Thursday 4 October 2018

Big Finish Reviews+ The Eleventh Doctor Chronicles by Tony J Fyler



Tony’s in Eleventh Heaven.

Full disclosure – it took me until A Christmas Carol to see Matt Smith as the Doctor. There are Reasons, and you don’t need to know what they are, but the point is, it took a while for his Doctor to convince me it was anything more than a collection of tics in ghastly tweed suit.
But when you watch the Eleventh Doctor now, at some distance from the weekly over-dissection of being the newest episodes, he’s a stone cold masterclass.

In which spirit, woohoo, and wahay! The Eleventh Doctor has arrived at Big Finish!

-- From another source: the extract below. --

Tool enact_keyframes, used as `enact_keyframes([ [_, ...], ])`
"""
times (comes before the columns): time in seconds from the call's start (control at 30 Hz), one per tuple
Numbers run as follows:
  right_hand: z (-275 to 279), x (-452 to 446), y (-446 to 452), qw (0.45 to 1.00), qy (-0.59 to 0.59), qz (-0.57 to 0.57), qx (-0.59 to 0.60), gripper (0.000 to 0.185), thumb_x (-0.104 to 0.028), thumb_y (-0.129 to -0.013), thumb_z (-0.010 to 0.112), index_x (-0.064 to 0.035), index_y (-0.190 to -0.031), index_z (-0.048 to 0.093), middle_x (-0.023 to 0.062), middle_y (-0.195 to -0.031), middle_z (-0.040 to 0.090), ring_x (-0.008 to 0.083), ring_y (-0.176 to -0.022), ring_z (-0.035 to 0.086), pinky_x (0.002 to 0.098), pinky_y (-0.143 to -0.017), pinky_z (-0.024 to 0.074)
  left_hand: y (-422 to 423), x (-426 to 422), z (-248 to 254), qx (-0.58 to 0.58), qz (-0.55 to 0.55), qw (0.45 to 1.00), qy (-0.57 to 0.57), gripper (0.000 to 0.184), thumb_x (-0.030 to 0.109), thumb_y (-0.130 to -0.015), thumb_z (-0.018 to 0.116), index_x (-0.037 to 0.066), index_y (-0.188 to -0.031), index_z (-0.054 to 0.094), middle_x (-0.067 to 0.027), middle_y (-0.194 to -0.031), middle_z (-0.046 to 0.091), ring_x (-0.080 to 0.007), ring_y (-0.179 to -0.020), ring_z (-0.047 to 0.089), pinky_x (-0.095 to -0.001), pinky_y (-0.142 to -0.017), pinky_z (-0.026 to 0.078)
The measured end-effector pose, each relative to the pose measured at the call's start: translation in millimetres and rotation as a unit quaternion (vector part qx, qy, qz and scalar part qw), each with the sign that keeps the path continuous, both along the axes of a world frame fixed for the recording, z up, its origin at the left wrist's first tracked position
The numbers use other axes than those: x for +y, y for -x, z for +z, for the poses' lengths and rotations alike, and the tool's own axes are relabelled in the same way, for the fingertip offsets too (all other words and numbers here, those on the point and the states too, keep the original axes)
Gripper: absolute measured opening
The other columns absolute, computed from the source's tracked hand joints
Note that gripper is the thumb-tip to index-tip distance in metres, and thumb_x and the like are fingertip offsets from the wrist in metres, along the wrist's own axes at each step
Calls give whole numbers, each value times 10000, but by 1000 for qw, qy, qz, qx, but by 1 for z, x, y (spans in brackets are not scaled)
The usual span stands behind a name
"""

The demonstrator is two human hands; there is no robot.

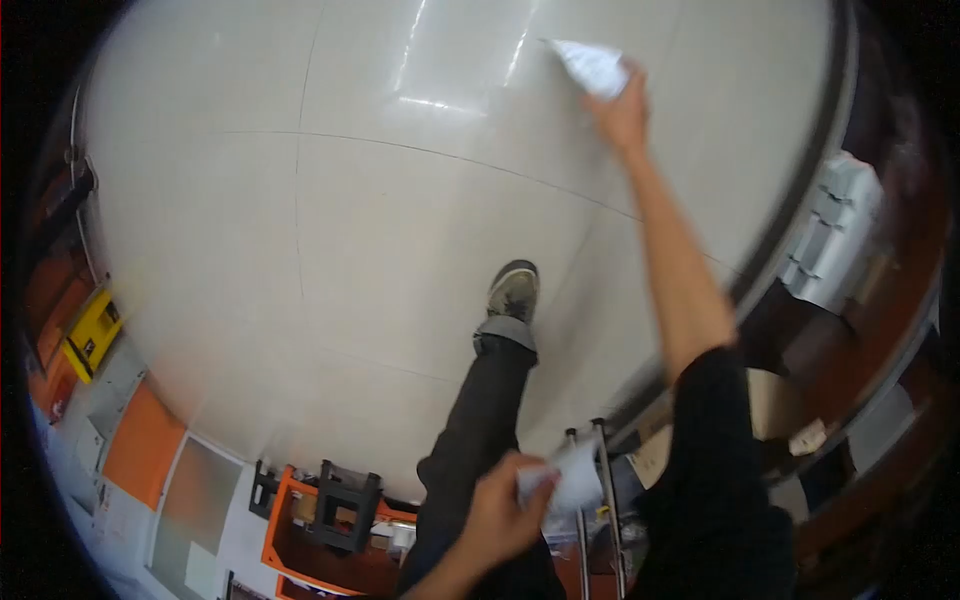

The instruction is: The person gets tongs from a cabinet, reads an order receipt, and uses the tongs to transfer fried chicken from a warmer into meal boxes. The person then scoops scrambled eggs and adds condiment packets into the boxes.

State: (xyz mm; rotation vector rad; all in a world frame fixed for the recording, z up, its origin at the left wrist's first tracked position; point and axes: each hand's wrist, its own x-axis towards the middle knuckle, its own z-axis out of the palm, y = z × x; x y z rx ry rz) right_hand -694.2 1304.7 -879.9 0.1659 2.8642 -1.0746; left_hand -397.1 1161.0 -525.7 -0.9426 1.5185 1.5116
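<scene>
My right hand (622, 108) reaches far forward over the floor, with its fingers closed on a white piece of paper (592, 66) that comes to a point at one corner. My left hand (503, 515) is low and close to my body, in front of my leg. It pinches a second white sheet of paper (575, 482) between thumb and fingers. Both sheets are slightly blurred, and anything on them is unreadable.
One leg with a shoe (515, 292) stands on the pale tiled floor (390, 230). Orange and black shelving (330, 515) and metal rails (600, 500) are near my body. A white case (835, 230) is at right, a yellow item (93, 333) at left.
</scene>
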Motion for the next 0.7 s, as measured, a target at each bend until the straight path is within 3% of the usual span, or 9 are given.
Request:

With…out Matt Smith in it…Oh.

There’s a sense about the whole ‘Chronicles’ idea at Big Finish of ‘Why would you do that?’ – they’re stories featuring New Who Doctors, without any of the actors who played the New Who Doctors in, and it’s worth bearing in mind, there are fans who are annoyed that William Hartnell and Jon Pertwee have been recast, despite the significant inconvenience of their being dead, so the idea of recasting lead actors who are still alive is enough to make them heap their Big Finish CDs together in a pile and set light to them.

Well, perhaps not quite, but almost.

For those who have less of a problem with there being more Doctor Who in the world, the Chronicles are a chance to tell full New Who stories while getting around the real-life issues of actors having post-Who careers. While both David Tennant and Matt Smith have been agreeable to the idea of returning to their Doctors at Big Finish, and Tennant has so far done so twice (or twice and a bit if you’re in the know), getting recording windows with New Who Doctors post-Who is agonisingly difficult. Step forward, Jacob Dudman, who voiced Tennant’s Doctor in the Tenth Doctor Chronicles, and here elbows out all contenders to also play the Eleventh Doctor.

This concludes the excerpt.